Même face au médecin, le non-dit persiste. 46 % des hommes admettent avoir caché un problème de santé sexuelle à leur praticien. Et quand ils finissent par franchir la porte du cabinet, le délai est souvent considérable : 43 % attendent plus de six mois après les premiers symptômes. Ce retard complique la prise en charge et retarde le diagnostic de pathologies potentiellement graves.
| Raison de non-consultation | Pourcentage d’hommes concernés |
|---|---|
| Gêne ou embarras | 46 % |
| Croyance que c’est normal avec l’âge | 38 % |
| Espoir que le problème disparaisse seul | 27 % |
| Peur du diagnostic | 16 % |
Du côté des médecins, le blocage est symétrique. 41 % des généralistes trouvent difficile d’aborder la sexualité avec leurs patients. Résultat : 90 % des hommes souhaiteraient être interrogés sur ce sujet lors d’une consultation, mais seulement 40 % y parviennent réellement. Chacun attend que l’autre ouvre la conversation. Personne ne le fait.
Déstigmatiser la santé sexuelle masculine : des pistes concrètes
La dysfonction érectile reste peu visible dans l’espace public. Contrairement à la santé mentale, à la nutrition ou au cancer, elle fait rarement l’objet de campagnes d’information grand public. Cette invisibilité entretient les idées reçues et retarde la prise en charge. Franchement, c’est un problème de santé publique qui mérite bien mieux que le traitement qu’il reçoit aujourd’hui.
Pour briser ce silence, plusieurs leviers existent. Informer d’abord : la dysfonction érectile est fréquente, multifactorielle, et se soigne dans de variés cas. Dédramatiser ensuite, en sortant d’une vision uniquement liée à la performance. Replacer la sexualité dans une démarche globale du bien-être change radicalement la façon dont les hommes perçoivent leurs difficultés.

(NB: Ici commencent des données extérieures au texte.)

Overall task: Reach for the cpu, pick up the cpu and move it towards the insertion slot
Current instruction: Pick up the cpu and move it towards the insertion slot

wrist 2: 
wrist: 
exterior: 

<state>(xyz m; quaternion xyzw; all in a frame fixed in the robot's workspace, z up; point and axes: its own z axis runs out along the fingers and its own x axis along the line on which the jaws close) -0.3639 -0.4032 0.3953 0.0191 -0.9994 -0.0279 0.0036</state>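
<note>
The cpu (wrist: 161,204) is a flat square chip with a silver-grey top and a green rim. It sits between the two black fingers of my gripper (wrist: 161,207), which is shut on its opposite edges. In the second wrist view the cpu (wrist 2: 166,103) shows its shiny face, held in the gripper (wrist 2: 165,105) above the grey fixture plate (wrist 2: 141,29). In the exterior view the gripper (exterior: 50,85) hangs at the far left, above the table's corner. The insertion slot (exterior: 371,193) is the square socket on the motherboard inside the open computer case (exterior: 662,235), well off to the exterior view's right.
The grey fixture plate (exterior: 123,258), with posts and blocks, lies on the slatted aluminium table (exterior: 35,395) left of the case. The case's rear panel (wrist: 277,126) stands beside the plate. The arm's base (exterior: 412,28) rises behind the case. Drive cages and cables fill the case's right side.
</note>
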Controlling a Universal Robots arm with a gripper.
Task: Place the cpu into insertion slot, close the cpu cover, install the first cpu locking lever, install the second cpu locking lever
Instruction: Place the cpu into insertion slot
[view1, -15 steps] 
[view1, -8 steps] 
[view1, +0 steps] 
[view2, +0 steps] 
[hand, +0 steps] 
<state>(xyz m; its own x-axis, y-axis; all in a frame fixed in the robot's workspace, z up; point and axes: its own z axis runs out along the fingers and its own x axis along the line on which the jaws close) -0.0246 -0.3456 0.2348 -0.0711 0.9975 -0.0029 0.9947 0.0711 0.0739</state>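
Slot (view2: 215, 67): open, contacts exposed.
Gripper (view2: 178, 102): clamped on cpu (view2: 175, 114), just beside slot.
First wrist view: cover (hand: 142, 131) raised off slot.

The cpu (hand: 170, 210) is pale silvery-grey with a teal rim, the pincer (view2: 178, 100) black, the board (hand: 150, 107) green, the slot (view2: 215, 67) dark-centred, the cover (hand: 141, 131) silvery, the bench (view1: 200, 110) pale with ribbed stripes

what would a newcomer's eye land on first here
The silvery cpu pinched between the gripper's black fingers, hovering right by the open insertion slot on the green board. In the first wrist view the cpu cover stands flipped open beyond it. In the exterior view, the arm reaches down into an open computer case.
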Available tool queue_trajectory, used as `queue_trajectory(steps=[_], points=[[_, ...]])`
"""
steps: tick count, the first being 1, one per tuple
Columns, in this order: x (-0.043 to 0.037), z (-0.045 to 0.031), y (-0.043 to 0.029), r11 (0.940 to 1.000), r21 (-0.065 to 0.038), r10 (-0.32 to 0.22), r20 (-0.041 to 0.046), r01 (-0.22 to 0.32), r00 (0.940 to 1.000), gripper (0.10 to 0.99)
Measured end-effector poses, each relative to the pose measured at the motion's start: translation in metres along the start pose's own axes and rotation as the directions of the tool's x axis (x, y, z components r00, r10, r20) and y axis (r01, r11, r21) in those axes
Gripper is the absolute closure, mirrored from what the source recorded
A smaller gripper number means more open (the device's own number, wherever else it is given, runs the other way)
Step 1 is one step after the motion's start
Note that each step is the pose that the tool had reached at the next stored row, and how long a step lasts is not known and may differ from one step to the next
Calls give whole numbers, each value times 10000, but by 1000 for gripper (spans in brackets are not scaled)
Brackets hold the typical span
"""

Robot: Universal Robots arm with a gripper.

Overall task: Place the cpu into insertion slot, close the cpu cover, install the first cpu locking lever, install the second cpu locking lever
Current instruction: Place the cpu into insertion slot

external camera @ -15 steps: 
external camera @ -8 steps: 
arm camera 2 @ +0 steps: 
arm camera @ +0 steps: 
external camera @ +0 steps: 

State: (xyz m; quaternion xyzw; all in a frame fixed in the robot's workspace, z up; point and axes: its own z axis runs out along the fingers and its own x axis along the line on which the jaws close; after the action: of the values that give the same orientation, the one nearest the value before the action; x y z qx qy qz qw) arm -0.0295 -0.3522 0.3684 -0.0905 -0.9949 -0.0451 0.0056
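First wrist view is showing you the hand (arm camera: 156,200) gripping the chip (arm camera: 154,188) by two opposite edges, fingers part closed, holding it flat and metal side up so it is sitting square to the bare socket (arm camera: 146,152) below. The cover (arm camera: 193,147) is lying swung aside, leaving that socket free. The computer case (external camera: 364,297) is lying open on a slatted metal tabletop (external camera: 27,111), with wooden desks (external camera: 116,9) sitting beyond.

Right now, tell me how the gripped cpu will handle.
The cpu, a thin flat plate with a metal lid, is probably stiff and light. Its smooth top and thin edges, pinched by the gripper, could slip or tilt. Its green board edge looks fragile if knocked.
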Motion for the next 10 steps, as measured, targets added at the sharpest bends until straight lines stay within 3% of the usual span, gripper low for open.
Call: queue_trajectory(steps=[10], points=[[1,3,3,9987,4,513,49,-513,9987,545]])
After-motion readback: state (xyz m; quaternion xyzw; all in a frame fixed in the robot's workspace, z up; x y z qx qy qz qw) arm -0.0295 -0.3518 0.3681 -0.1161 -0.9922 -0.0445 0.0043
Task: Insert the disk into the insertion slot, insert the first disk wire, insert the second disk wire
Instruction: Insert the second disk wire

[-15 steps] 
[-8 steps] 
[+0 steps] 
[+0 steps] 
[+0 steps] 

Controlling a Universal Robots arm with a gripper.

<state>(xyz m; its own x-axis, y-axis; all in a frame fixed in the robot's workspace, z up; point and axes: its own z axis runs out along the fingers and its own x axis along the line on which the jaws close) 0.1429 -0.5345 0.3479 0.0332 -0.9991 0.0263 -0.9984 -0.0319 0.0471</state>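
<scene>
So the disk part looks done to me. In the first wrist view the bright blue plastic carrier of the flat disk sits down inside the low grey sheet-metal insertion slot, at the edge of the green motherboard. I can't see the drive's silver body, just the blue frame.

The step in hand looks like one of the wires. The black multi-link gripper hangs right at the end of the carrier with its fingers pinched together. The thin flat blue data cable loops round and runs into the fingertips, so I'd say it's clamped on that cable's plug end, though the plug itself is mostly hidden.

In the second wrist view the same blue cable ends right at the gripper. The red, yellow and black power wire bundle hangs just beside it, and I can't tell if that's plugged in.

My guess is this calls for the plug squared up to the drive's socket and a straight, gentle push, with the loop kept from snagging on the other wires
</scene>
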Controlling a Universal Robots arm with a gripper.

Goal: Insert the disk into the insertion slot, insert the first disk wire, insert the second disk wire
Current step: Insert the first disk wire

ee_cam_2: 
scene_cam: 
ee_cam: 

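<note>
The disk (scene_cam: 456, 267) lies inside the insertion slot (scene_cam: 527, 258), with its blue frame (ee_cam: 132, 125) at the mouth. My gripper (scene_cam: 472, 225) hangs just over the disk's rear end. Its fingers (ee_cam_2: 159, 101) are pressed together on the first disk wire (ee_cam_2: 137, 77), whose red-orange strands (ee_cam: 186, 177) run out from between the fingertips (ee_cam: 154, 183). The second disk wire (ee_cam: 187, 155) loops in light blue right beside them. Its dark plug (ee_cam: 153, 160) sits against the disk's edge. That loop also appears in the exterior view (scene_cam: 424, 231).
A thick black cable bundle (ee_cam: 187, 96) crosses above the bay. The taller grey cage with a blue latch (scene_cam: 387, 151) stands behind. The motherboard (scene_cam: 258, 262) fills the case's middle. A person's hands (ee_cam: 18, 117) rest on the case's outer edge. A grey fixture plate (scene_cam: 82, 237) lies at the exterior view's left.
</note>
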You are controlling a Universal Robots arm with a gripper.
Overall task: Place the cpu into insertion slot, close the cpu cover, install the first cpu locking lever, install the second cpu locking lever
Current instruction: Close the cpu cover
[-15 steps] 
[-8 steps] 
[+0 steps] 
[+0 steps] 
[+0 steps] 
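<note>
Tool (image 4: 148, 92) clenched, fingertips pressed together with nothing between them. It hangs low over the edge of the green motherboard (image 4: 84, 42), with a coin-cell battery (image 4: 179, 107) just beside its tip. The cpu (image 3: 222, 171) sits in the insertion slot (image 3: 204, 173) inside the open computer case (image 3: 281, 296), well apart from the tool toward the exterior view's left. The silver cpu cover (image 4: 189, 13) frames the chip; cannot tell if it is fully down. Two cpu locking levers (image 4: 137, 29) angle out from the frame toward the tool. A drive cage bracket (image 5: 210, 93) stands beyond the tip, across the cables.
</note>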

Encourager la consultation, enfin. Des solutions concrètes existent :
- Un accompagnement psychologique ou sexothérapeutique pour rompre le cercle de l’appréhension
- Une prise en charge médicamenteuse adaptée, comme la pilule bleue, prescrite dans un cadre médical sécurisé
- Une correction des facteurs de risque : tabac, sédentarité, alimentation
- Un bilan cardiovasculaire, souvent nécessaire pour écarter une pathologie sous-jacente
Les Journées Sextraordinaires ont réuni près de 400 professionnels en novembre 2025 à Lyon, signe que le secteur se mobilise. La création des Comités Régionaux en Santé Sexuelle (CoReSS) en mars 2025 va dans le même sens, en cherchant à coordonner les acteurs sur les territoires. Ces initiatives restent insuffisantes si elles ne s’accompagnent pas d’un travail plus profond sur les représentations de la masculinité.
Parler de sa santé sexuelle ne demande pas de courage extraordinaire. Cela demande juste d’accepter que le corps a des limites, que la médecine existe pour ça, et qu’un homme qui consulte n’est pas moins homme pour autant. Ce changement de regard commence dans les cabinets médicaux, mais aussi dans les discussions entre amis, en couple, et dans les médias.